Le parve di non aver capito: “Come scusi?”.

“Sorella!” ripetè perentorio Robert, con tono più deciso; ancora Eva faticava a stargli dietro. “Diavolo- l’uomo si innervosì- Hai una sorella?”.

La ragazza sgranò gli occhi, indecisa se urlare dalla gioia o svenire per la tensione: “Ehm...s-sì...sì” balbettò poi.

L’attore si battè una mano sulla fronte: “Ma certo! Gemelle?”.

Eva abbassò di nuovo lo sguardo; ora tremava e si limitò ad annuire lievemente.

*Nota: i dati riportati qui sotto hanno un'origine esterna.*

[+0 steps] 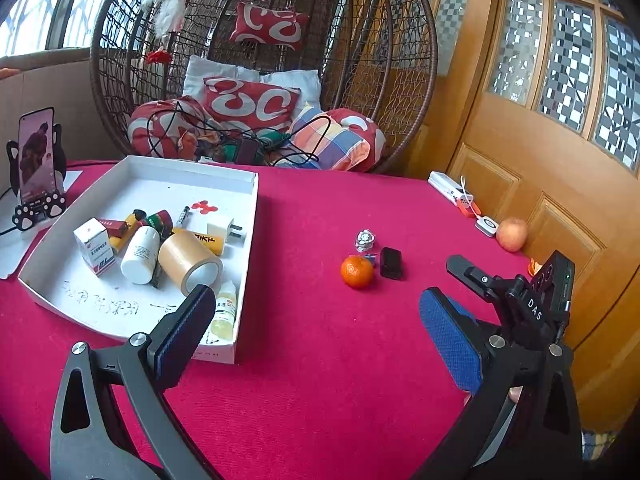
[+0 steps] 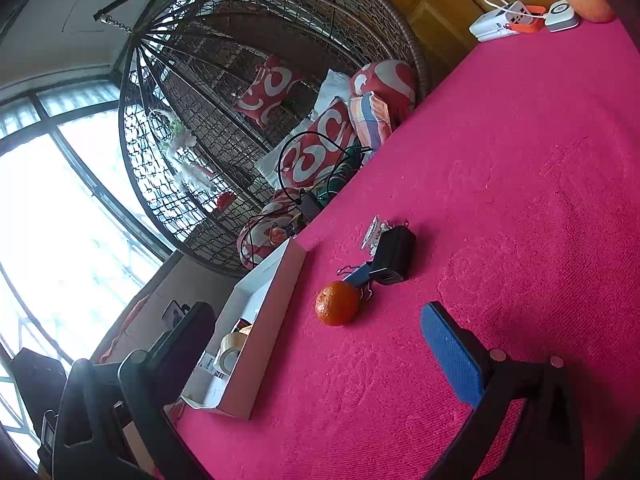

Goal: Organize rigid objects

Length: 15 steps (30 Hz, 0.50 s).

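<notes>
A white cardboard tray [image 1: 248,216] on the red tablecloth holds a tape roll [image 1: 188,258], a white pill bottle [image 1: 140,254], a medicine box [image 1: 94,246], a dropper bottle [image 1: 224,310], a white plug [image 1: 224,230] and other small items. Right of it lie an orange [image 1: 357,271], a black charger [image 1: 391,263] and a small silvery packet [image 1: 365,239]. My left gripper [image 1: 316,320] is open and empty, near the tray's front corner. In the right wrist view my right gripper [image 2: 316,336] is open and empty, just short of the orange [image 2: 337,303], the charger [image 2: 392,256] and the tray [image 2: 276,304].
An apple [image 1: 512,234], a white power strip [image 1: 450,188] and a small white device [image 1: 486,226] lie at the table's far right edge by a wooden door. A phone on a stand [image 1: 36,152] is at the left. A wicker hanging chair [image 1: 260,60] stands behind the table.
</notes>
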Motion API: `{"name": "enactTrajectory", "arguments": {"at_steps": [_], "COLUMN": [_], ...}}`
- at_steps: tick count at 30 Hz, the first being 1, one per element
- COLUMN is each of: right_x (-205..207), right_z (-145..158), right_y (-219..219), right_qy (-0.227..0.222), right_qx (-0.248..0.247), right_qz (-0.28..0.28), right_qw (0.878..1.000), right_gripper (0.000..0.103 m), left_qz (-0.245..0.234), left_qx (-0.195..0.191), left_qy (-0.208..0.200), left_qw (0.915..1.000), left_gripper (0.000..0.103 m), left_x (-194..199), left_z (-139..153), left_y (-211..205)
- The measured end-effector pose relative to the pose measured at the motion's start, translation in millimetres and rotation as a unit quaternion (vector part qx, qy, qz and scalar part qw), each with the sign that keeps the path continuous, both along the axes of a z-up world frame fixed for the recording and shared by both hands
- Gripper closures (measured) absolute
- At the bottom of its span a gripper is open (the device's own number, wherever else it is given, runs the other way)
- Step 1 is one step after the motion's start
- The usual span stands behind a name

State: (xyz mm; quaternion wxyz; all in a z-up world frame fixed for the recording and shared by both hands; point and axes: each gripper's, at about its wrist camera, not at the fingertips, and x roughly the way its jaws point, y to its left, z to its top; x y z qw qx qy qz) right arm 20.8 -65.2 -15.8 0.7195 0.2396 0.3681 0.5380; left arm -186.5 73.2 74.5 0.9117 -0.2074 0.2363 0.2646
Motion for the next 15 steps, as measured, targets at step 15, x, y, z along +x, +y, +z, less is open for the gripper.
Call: {"name": "enactTrajectory", "arguments": {"at_steps": [15], "right_x": [-0.5], "right_z": [1.3], "right_y": [2.3], "right_qy": [-0.004], "right_qx": [-0.015], "right_qz": [-0.003], "right_qw": [1.0], "right_gripper": [0.0], "left_qz": [-0.032], "left_qx": [-0.031], "left_qy": [0.016], "left_qw": [0.9989], "left_gripper": [0.0], "left_x": [14.1], "left_z": [-21.9], "left_y": [20.9]}}
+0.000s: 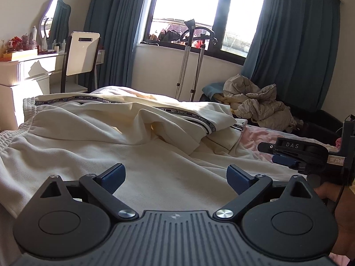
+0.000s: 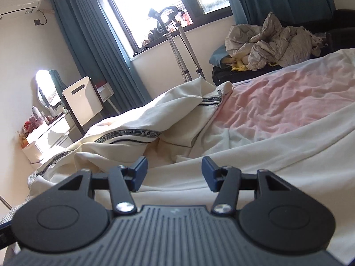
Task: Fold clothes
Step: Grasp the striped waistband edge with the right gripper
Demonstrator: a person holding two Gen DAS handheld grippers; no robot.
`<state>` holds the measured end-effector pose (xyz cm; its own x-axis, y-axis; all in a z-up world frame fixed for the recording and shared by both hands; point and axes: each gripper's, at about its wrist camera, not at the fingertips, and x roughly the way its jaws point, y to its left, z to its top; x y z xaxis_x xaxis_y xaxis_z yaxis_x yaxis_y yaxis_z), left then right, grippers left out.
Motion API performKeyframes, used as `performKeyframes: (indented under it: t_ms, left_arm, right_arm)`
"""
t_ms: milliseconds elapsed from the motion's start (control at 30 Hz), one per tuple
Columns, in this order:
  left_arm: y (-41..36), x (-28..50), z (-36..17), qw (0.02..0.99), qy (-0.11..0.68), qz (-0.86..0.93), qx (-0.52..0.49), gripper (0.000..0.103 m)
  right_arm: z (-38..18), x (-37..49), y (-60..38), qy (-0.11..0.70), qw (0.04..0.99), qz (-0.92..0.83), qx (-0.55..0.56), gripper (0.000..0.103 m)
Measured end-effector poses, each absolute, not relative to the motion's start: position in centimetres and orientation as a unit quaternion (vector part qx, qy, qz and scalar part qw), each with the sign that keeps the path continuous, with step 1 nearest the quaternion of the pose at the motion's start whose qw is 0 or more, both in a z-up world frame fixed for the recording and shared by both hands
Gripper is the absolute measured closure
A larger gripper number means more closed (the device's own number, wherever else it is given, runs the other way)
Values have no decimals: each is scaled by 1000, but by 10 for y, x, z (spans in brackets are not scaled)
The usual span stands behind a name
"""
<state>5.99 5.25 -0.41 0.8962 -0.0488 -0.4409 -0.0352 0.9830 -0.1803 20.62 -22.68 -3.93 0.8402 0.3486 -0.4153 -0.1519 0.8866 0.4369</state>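
Note:
Cream trousers (image 1: 93,137) with a black "NOT-SIMPLE" side stripe lie rumpled on the bed, the waistband at the left and the legs partly folded over. They also show in the right wrist view (image 2: 133,137). My left gripper (image 1: 176,178) is open and empty, low over the near cloth. My right gripper (image 2: 174,174) is open and empty over the cloth's near edge. In the left wrist view the right gripper (image 1: 286,153) shows side-on at the right, held in a hand.
A pink sheet (image 2: 277,102) covers the bed to the right. A heap of beige bedding (image 1: 259,104) lies on a dark sofa beyond. A white chair (image 1: 81,55), a dresser (image 1: 24,73) and a garment steamer stand (image 1: 188,62) are by the window.

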Motion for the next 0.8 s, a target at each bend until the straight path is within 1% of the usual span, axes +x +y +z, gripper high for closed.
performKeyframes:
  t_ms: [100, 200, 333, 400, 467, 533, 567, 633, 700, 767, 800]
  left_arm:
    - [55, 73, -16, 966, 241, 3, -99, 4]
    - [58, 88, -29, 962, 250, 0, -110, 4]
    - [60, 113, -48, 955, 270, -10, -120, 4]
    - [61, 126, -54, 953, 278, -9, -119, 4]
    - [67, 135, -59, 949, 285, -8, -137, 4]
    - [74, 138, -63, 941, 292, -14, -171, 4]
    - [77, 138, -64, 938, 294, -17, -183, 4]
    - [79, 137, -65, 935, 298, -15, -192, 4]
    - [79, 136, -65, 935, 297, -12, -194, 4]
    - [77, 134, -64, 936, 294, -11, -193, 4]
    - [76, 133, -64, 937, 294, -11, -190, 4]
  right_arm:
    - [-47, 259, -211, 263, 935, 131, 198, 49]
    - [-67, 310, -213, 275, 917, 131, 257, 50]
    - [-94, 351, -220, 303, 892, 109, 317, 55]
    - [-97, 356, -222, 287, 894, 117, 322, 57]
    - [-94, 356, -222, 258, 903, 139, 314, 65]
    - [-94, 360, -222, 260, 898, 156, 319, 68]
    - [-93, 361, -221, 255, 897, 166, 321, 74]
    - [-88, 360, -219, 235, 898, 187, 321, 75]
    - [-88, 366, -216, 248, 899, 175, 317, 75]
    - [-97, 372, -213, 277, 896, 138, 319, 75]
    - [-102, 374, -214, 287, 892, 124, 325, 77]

Non voleva rovinare quell’inaspettata piega degli eventi.

 

L’uomo si spremette le meningi per un’ultima conferma: “Gabriele, giusto?” l’altra annuì di nuovo.

Fu una liberazione: “Cavolo, ora si spiega tutto- Robert rise da solo- Che storia assurda...Da non crederci: prima la sorella carina ma stronza, poi la gemella un po’meno carina ma educata e remissiva. Decisamente non potevate essere la stessa persona- l’uomo parlò ad alta voce, più a se stesso che alla sua interlocutrice, noncurante di risultare sgarbato o peggio, cafone- Cristo, devo piantarla con la vodka!”.

 

Eva serrò le labbra, deglutendo l’arroganza di quelle parole con un groppo di saliva. Sempre con lo sguardo basso parlò: “Se ha bisogno di qualsiasi cosa, questo è il mio numero” il biglietto da visita le fu strappato di mano con altrettanta noncuranza.

“Sì, come vuoi tu...- Robert la liquidò con un piede già sulla soglia- Buona giornata”.

 

L’attimo dopo la ragazza era sola nell’infinito appartamento; le gambe le cedettero e lei si lasciò cadere in ginocchio sui giornali lasciati dagli imbianchini. Con un respiro profondo si liberò della tensione di poco prima. Per la frustrazione, la paura e la rabbia non sarebbe stato altrettanto facile.